- _Your task_
The answer must be a single number: how many lines in this listing hold the word "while".

- _Provided records_
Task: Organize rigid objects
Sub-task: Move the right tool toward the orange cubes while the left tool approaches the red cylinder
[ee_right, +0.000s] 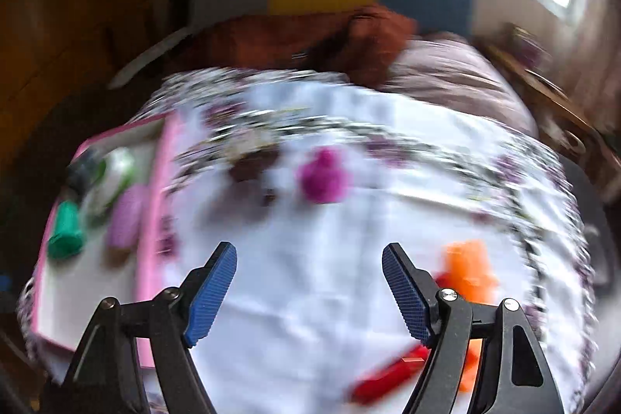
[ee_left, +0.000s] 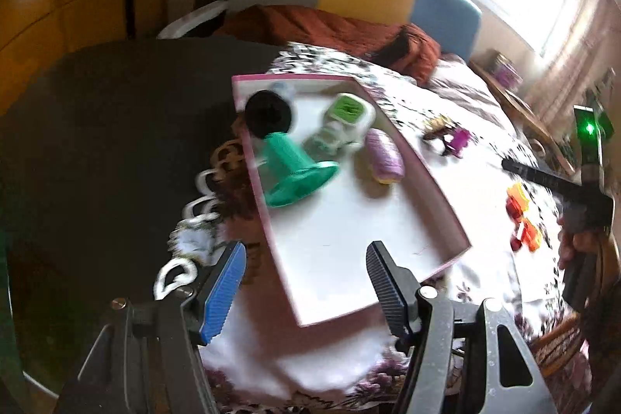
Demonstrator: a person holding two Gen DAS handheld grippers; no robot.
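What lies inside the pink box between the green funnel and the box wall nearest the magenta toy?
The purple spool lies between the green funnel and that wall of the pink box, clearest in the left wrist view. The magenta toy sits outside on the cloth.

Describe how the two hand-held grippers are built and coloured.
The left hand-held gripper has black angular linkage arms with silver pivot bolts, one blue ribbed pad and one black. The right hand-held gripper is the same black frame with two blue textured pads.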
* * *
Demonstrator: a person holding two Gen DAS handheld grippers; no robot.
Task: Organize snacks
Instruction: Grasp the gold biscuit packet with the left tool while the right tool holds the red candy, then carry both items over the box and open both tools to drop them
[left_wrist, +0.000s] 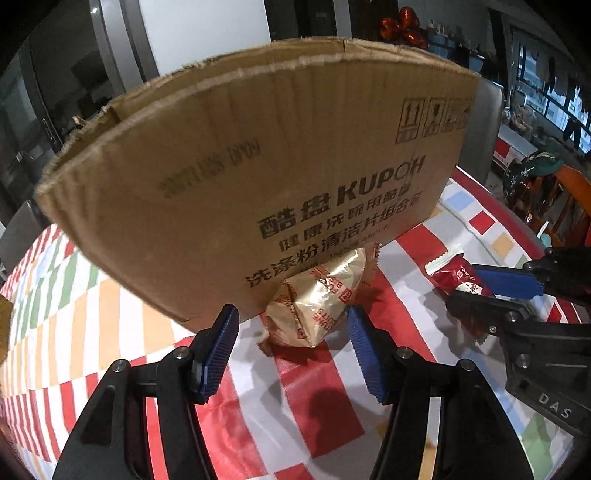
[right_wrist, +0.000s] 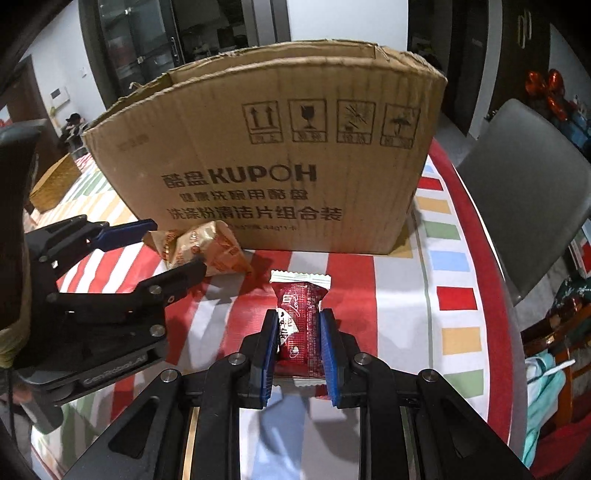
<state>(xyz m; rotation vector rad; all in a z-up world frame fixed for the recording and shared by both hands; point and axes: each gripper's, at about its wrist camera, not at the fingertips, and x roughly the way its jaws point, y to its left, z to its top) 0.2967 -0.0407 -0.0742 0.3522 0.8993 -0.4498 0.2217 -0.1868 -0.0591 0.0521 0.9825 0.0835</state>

- _Response to the exercise_
2